[cfe-dev] [RFC] Proposal to contribute Intel’s implementation of C++17 parallel algorithms
Hal Finkel via cfe-dev
cfe-dev at lists.llvm.org
Fri Dec 8 14:34:53 PST 2017
On 12/08/2017 03:55 PM, Jeff Hammond wrote:
>
>
> On Fri, Dec 8, 2017 at 1:13 PM, Hal Finkel <hfinkel at anl.gov
> <mailto:hfinkel at anl.gov>> wrote:
>
>
> On 12/07/2017 11:35 AM, Jeff Hammond wrote:
>>
>> On Wed, Dec 6, 2017 at 8:57 PM Hal Finkel <hfinkel at anl.gov
>> <mailto:hfinkel at anl.gov>> wrote:
>>
>>
>> On 12/06/2017 10:23 PM, Jeff Hammond wrote:
>>>
>>> On Wed, Dec 6, 2017 at 4:23 PM Hal Finkel <hfinkel at anl.gov
>>> <mailto:hfinkel at anl.gov>> wrote:
>>>
>>>
>>> On 12/04/2017 10:48 PM, Serge Preis via cfe-dev wrote:
>>>> I agree that guarantees provided by ICC may be stronger
>>>> than with other compilers, so yes, under OpenMP terms
>>>> vectorization is permitted and cannot be assumed.

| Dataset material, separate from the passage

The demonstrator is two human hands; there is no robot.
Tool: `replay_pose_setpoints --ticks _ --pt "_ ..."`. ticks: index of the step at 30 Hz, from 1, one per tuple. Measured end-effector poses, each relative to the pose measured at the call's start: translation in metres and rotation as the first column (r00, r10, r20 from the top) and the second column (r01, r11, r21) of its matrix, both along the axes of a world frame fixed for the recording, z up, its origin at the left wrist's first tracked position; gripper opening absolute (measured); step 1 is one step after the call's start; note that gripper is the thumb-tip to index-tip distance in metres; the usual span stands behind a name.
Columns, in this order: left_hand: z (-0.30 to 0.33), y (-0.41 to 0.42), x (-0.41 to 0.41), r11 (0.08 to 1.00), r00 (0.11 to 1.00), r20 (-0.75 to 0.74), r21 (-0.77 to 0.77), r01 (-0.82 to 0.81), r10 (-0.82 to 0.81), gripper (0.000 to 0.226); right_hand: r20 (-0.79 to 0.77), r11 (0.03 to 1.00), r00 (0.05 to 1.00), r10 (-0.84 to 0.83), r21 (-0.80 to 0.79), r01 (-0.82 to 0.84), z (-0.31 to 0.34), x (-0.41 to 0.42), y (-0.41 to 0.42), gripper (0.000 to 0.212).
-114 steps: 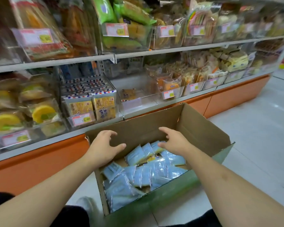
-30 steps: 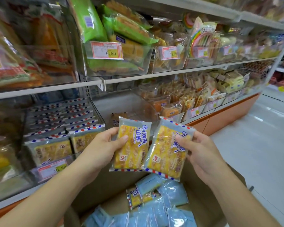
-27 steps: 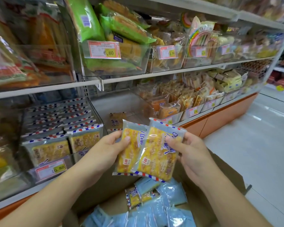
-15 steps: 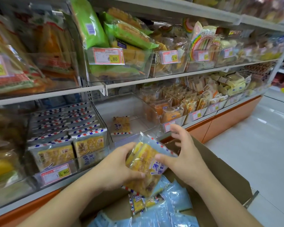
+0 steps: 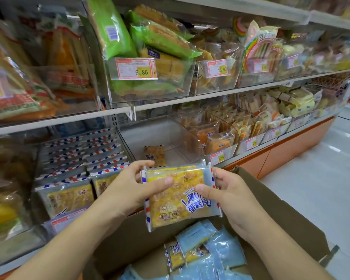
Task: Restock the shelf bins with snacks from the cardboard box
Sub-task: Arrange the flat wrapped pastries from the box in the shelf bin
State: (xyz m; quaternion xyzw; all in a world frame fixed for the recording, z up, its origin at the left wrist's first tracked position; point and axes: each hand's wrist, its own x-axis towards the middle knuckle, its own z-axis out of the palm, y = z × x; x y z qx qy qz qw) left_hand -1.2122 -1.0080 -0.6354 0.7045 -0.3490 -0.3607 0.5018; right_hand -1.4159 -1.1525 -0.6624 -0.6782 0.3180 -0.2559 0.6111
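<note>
Glossy plastic snack packet [image 5: 178, 194]; (matt) cardboard box [image 5: 279, 209]

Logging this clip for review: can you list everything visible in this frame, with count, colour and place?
held packets: a stack, exact count unclear, yellow cake in clear wrap with red-blue edges, between both hands above the box
cardboard box: one, brown, bottom of view
box packets: many, mostly pale blue backs up, inside the box
nearly empty bin: one, clear, lower shelf, holding a single yellow packet
full bin: one, clear, left of it, rows of matching packets
green packs: several, upper shelf bin
price tag: one, red and yellow, reads 6.80
left hand: grips the stack's left edge
right hand: grips its right edge
</note>
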Motion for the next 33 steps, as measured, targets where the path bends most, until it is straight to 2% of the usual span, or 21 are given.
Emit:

>>>> However OpenMP clearly defines semantics of variables
>>>> used within OpenMP region some being shared(scalar),
>>>> some private(vector) and some being inductions. This
>>>> goes far beyond typical compiler specific pragmas about
>>>> dependencies and cost modelling and makes vectorization
>>>> much simpler task with more predictable and robust
>>>> results if properly implemented (admittedly, even ICC
>>>> implementation is far from perfect). I hope Intel's
>>>> efforts to standardize someting like this in core C++
>>>> will evntually come to fruition. Until then I as a
>>>> regular application developer would appreciate
>>>> OpenMP-simd based execution policy (hoping for good
>>>> support for OpenMP SIMD in clang), but it shouldn't
>>>> necessary be part of libc++. Since 'unordered'
>>>> execution policy is currently not part of C++ standard
>>>
>>> std::execution::par_unseq is part of C++17, and that
>>> essentially maps to '#pragma omp parallel for simd'.
>>>
>>>
>>> Do you expect par/par_unseq to nest?
>>
>> Yes.
>>
>>
>>> Nesting omp-parallel is generally regarded as a Bad Idea.
>>
>> Agreed. I suspect we'll want the mapping to be more like
>> '#pragma omp taskloop simd'.
>>
>>
>> That won’t run in parallel unless in an omp-parallel-master region.
>
> Yes.
>
>> That means OpenMP-based PSTL won’t be parallel unless the user
>> knows to add back-end specific code about the PSTL.
>
> That obviously wouldn't be acceptable.
>
>>
>> What I’m trying to say is that OpenMP is a poor target for PSTL
>> in its current form. Nested parallel regions is the only thing
>> that works and it is likely to work poorly.
>
> I'm not sure that's true, but the technique may not be trivial. I
> believe that it is possible, however. For example, the mapping
> might be to something like:
>
> if (omp_in_parallel()) {
> #pragma omp taskloop simd
> for (size_t i = 0; i < N; ++i)
> F(X[i]);
> } else {
> #pragma omp parallel
> {
> #pragma omp taskloop simd
> for (size_t i = 0; i < N; ++i)
> F(X[i]);
> }
> }
>
> The fact that we'd need to use this kind of pattern is a bit
> unfortunate, but it can be easily abstracted into a template
> function, so it just becomes some implementation detail of the
> library.
>
>
> You are right and that is probably the best way to do it with OpenMP.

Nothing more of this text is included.